Когда Рен стянул с него пижамные штаны вместе с бельём и коснулся дыханием головки напряжённого члена, Юске перестал осознавать что-либо вовсе.

Оргазм оказался похож на смерть — словно яркая белая вспышка ослепила, оглушила и, казалось, превратила мозги в кашу. Связь с телом как будто выключили — Юске понял, что гладит Рена по голове только тогда, когда тот перехватил его ладонь. Сам он этого не ощущал совершенно.

— Я потому и уехал, — обьяснял Рен чуть позже, когда Юске немного пришёл в себя. Они лежали обнявшись на по-прежнему не расстеленной постели, и Рен выводил какие-то мудрёные узоры на животе Юске, заставляя того вздрагивать каждый раз, когда горячие пальцы задевали чувствительное местечко чуть пониже пупка.
— Ты уже тогда? — Юске поежился от щекотки, но отодвигаться даже не думал — отчасти потому, что тело ещё плохо его слушалось, отчасти потому, что просто не хотелось.
— Ну да, — Рен улыбнулся чуть смущённо и уткнулся Юске в макушку. — Я не собирался ничего делать, но ты так от меня шарахался, что я подумал — ты обо всем догадался, и решил уехать.
— Сбежать.
— Не занудствуй.

Юске фыркнул и душераздирающе зевнул.

— И что тогда вот сейчас было?
— Ммм... — притворно задумался Рен. — Ты помнишь, мы спали вместе перед моим отьездом?

Юске вспыхнул.

— Заткнись.
— Ты был такой милый...
— Заткнись, я сказал!
— И я подумал — жаль только, что ещё совсем маленький, придется подождать.

Юске притих.

— И сколько ты собирался ждать?
— Ещё почти полтора года, — Рен прижал его к себе, игнорируя возмущенное сопение. — До конца старшей школы. Кто же знал, что ты окажешься таким... активным, — он провёл ногтём по старому засосу, оставленному Тодо. Юске дёрнулся. — Пришлось сменить планы.
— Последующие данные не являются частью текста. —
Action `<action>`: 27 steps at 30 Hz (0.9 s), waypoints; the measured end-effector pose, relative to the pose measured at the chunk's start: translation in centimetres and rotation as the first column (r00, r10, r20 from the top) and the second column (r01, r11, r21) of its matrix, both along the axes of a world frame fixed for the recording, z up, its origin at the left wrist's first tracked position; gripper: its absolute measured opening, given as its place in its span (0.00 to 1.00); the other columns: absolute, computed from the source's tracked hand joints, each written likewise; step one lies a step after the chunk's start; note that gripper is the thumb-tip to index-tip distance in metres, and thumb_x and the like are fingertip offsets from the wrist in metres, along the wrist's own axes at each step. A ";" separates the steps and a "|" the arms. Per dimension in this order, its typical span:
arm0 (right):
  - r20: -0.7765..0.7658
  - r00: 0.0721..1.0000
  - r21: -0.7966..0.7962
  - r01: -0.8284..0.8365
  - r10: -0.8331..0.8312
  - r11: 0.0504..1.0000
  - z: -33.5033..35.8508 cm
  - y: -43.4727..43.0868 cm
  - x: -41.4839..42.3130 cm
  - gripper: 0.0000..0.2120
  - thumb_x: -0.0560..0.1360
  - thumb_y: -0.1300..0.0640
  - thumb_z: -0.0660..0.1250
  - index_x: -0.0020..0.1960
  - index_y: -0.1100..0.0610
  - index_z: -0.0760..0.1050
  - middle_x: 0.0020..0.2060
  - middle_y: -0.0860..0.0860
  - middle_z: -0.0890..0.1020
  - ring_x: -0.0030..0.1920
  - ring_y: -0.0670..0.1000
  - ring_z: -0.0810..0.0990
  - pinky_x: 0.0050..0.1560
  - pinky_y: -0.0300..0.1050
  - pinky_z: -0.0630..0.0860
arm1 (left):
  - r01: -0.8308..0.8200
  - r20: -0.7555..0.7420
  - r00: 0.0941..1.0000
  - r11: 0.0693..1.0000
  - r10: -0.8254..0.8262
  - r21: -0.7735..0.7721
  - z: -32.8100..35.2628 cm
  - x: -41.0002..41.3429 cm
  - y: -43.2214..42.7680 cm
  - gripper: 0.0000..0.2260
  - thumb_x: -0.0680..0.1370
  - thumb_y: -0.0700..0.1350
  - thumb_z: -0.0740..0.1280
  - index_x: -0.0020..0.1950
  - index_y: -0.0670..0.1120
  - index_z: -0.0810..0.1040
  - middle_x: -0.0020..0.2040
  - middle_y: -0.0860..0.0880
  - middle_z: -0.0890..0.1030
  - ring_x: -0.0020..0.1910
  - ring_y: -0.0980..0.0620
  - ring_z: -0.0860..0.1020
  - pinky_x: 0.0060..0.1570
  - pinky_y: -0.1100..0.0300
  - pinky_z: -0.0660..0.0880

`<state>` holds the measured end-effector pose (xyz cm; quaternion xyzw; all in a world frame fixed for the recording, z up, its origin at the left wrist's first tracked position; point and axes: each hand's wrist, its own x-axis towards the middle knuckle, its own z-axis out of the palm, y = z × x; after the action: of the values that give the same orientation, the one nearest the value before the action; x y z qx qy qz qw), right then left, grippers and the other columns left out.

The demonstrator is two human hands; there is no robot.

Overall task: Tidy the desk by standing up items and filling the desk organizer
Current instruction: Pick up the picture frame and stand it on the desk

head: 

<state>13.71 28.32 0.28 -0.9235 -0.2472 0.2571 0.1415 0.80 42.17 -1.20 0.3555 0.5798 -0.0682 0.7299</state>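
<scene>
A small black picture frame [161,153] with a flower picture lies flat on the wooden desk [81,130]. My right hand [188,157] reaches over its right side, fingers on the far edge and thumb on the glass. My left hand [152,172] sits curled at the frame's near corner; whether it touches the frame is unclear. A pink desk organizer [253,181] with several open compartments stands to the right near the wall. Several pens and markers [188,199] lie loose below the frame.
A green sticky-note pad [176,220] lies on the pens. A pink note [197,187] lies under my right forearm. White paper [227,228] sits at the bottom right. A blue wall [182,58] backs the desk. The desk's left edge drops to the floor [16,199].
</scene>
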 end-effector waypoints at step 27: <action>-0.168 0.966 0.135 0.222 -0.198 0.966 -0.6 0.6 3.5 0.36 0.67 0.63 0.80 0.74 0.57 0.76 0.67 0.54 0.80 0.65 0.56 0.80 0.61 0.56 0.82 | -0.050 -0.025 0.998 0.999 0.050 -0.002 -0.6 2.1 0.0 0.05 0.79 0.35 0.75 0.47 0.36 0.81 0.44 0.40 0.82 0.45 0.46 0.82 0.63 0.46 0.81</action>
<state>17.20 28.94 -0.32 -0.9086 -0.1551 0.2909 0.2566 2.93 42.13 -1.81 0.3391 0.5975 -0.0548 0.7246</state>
Юске не ответил — молча выполз из-под обнимающей его руки. При воспоминании о Тодо его замутило.

Что же он, чёрт возьми, натворил?

— Юске? — позвал его Рен, садясь и пытаясь обнять. Юске увернулся и сполз с кровати на пол.

Оставленный на столе телефон подмигивал уведомлением о двух пропущенных сообщениях.
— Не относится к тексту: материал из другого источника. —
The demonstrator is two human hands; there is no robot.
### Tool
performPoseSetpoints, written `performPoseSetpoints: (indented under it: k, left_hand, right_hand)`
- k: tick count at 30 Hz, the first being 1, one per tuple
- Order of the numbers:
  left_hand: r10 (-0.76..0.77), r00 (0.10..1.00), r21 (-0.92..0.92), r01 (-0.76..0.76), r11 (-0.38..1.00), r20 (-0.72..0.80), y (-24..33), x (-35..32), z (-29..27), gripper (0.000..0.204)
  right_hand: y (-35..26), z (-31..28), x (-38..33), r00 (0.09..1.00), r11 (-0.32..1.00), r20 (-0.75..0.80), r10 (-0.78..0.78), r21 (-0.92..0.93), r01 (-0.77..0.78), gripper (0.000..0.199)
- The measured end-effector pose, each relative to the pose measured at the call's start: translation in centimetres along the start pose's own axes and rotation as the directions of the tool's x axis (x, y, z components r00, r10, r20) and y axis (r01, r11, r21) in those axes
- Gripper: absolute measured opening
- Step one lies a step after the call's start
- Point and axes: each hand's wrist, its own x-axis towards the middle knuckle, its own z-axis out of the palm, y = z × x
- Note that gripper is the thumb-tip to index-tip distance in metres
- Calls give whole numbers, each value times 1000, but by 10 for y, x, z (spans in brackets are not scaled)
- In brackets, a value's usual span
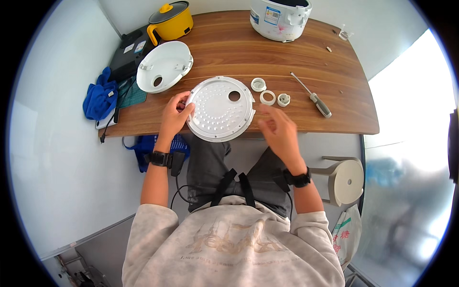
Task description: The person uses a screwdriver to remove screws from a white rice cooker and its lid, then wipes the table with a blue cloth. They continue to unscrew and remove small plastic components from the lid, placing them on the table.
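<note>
My left hand (pixel 178 115) grips the left rim of a white round inner lid plate (pixel 210 112), its thumb on top. The plate has rows of small bumps, one round hole and small tabs on its right edge. It overhangs the table's front edge. Just right of the plate, my right hand (pixel 279 131) hovers with bent fingers apart and nothing visible in them. Beyond that hand sit a white round cap (pixel 258 84), a white ring (pixel 267 98) and a small white valve-like part (pixel 283 100). A screwdriver (pixel 313 97) with a grey handle lies farther right.
A white outer lid shell (pixel 160 60) rests left of centre on the wooden table (pixel 220 52). Farther back stand a yellow pot (pixel 174 26) and a white rice cooker body (pixel 275 24). Blue cloth (pixel 100 98) lies at the left; a beige stool (pixel 348 182) is below right.
</note>
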Motion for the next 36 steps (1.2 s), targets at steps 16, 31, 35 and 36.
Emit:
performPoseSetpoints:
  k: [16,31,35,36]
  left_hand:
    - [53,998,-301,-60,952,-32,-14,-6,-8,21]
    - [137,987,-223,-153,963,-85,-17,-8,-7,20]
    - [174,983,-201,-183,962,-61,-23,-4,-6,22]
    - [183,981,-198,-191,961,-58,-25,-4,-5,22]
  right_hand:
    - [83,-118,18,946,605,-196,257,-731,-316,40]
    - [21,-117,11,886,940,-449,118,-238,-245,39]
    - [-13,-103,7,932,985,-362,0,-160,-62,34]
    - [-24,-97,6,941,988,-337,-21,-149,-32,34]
«Ты уже спишь, Маки-чан? Я хотел поболтать перед сном, но лучше не буду тебя будить, ты такой бука, если не выспишься!
Спокойной ночи, Маки-чан, и счастливого Рождества!»

Юске невольно улыбнулся и открыл следующее — тоже от Тодо. Улыбка медленно сползла с его лица.

«Зачем ты сказал сегодня правду, Маки-чан? Я был бы только рад, если бы ты соврал. Я бы поверил во всё, что угодно, только бы не было так больно.
Я и сейчас поверю. Ты можешь сказать мне что угодно, и я буду верить — только, пожалуйста, люби меня, Маки-чан».

— Что-то случилось? — Рен подошёл к нему со спины и попытался заглянуть в экран. Юске моментально захлопнул раскладушку — показывать что-то настолько личное не хотелось, даже брату. Особенно ему.
— Что ты собираешься делать дальше, Рен? — спросил он вместо ответа, разворачиваясь к брату лицом. — Вот, мы все выяснили, и оказалось, что больные извращенцы здесь мы оба — что дальше?

Рен поджал губы.

— Ты считаешь это извращением?
— А ты нет? Мы братья!

Рен вздохнул.

— Допустим. Но мы любим друг друга, тут уже ничего не поделать — так почему бы нам не попытаться?
— Это не та вещь, у которой есть будущее, — медленно произнес Юске, и голос у него разом осип, словно сдавленный тяжестью озвученного. — Никакого будущего, Рен. Только вечная ложь и прятки по углам, я не хочу так жить, — он покачал головой, пряча лицо за волосами. — Не хочу.

Рен обнял его, и руки у него были гораздо холоднее, чем несколько минут назад, когда они лежали в постели.

— Я ведь сказал тебе ничего не бояться, Юске. Что ты мне ответил?
— Что я ничего не боюсь, — проворчал Юске, утыкаясь лицом ему в грудь.
— Ну и что теперь?

Юске молчал.

— Ты мой, Юске. С самого твоего рождения, с первого дня — ты мой. Я смогу защитить тебя. Разве я хоть раз подводил тебя, Юске?

Пришлось признать, что нет.

— Так доверься мне. Не думай ни о чём, — он запустил пальцы в волосы Юске, массируя затылок под ними. — Смотри только на меня, а я возьму на себя всё остальное — так же, как и всегда.

Юске молчал, крепко, почти до хруста сжимая телефон с сообщениями от Тодо и его фотографией на заставке.

Он мог бы отказаться и сделать то, что любой другой человек посчитал бы правильным — всего несколько часов назад смог бы, и не стал бы даже сомневаться — быть может, только немного сожалеть. Самую малость.

Мог бы, но не сейчас — не тогда, когда он уже успел узнать, как это — быть с Реном. Не как братья, не как лучшие друзья, которыми они были в детстве, а... вот так. Так, как он мечтал, но никогда не верил, что желания осуществятся.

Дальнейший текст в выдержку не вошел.